- _What the task requires_:
Leave the images aside and repeat the whole listing exactly.

- _Dataset content_:
----

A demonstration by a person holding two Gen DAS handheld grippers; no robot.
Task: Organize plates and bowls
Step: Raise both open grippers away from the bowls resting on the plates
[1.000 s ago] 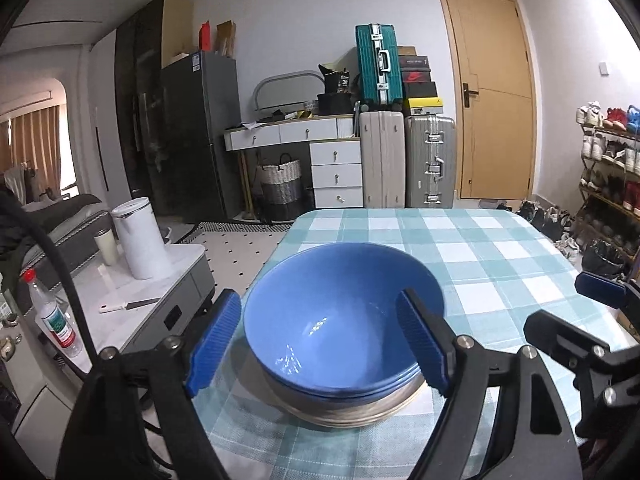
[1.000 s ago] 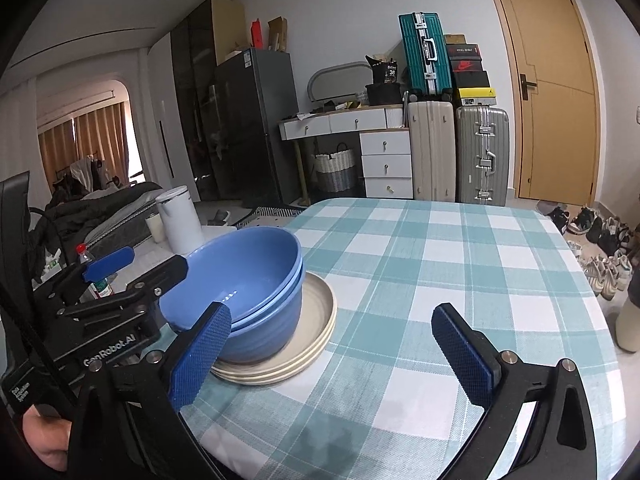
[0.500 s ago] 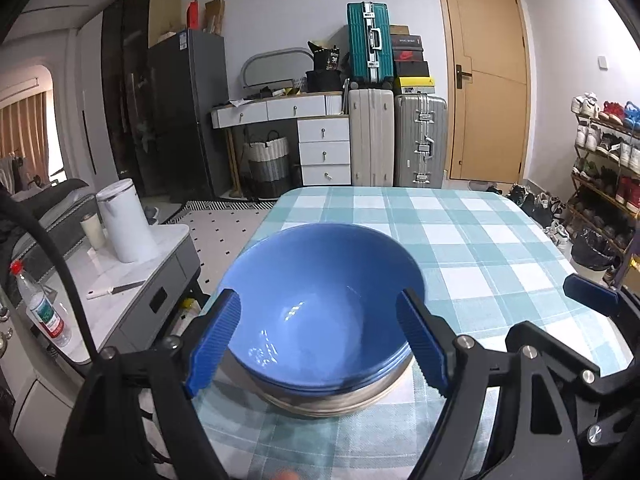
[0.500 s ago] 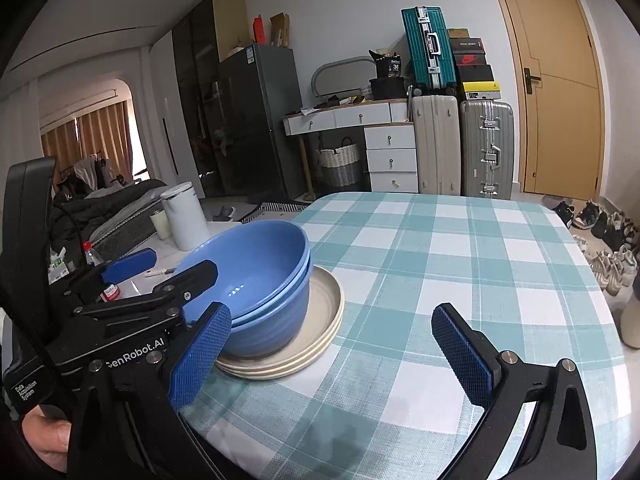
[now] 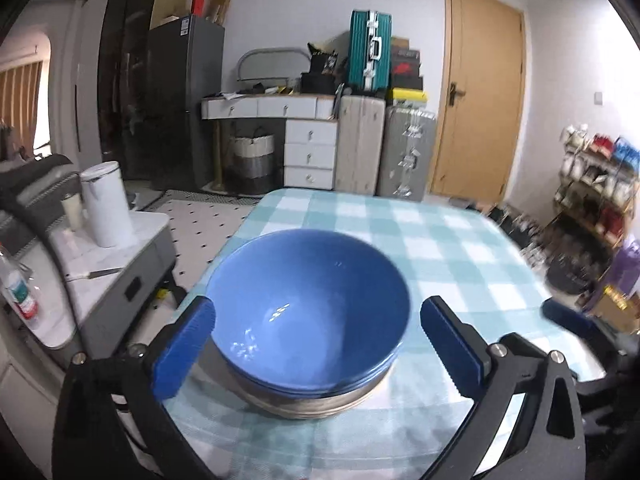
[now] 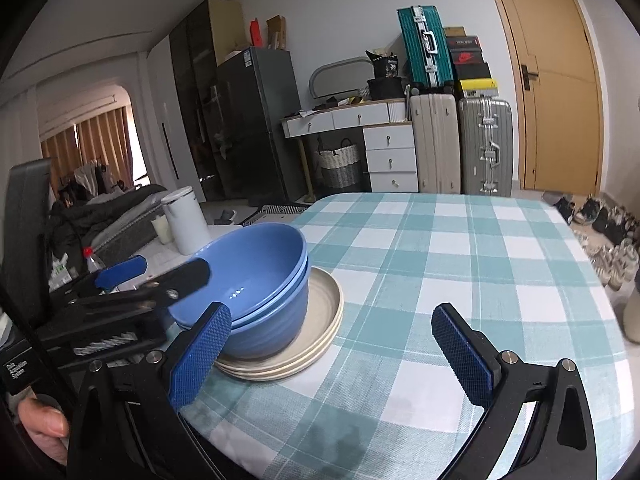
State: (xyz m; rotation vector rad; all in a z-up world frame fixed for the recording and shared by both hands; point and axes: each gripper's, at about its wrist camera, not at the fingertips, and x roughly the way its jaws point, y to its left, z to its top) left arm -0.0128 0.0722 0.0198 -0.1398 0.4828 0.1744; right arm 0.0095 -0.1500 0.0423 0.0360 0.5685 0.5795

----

- _Written response_:
A demonstration by a person holding two Gen DAS handheld grippers; no robot.
Task: Organize plates and bowls
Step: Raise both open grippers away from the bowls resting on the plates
[1.000 s ago] 
[1.000 s ago] 
[0.500 s ago] 
[0.500 s ago] 
[now] 
[now] 
State: (xyz m; rotation vector rad; all in a z-up world frame fixed for the recording and shared by both hands; point and axes: each gripper's, at about its wrist camera, not at the fingertips, and x roughly the way its jaws point, y to its left, z to its top) left arm -0.0128 0.0722 0.0198 -0.1398 0.4828 0.1744; right arm 0.0095 -0.1500 0.0423 0.0360 0.5685 0.5795

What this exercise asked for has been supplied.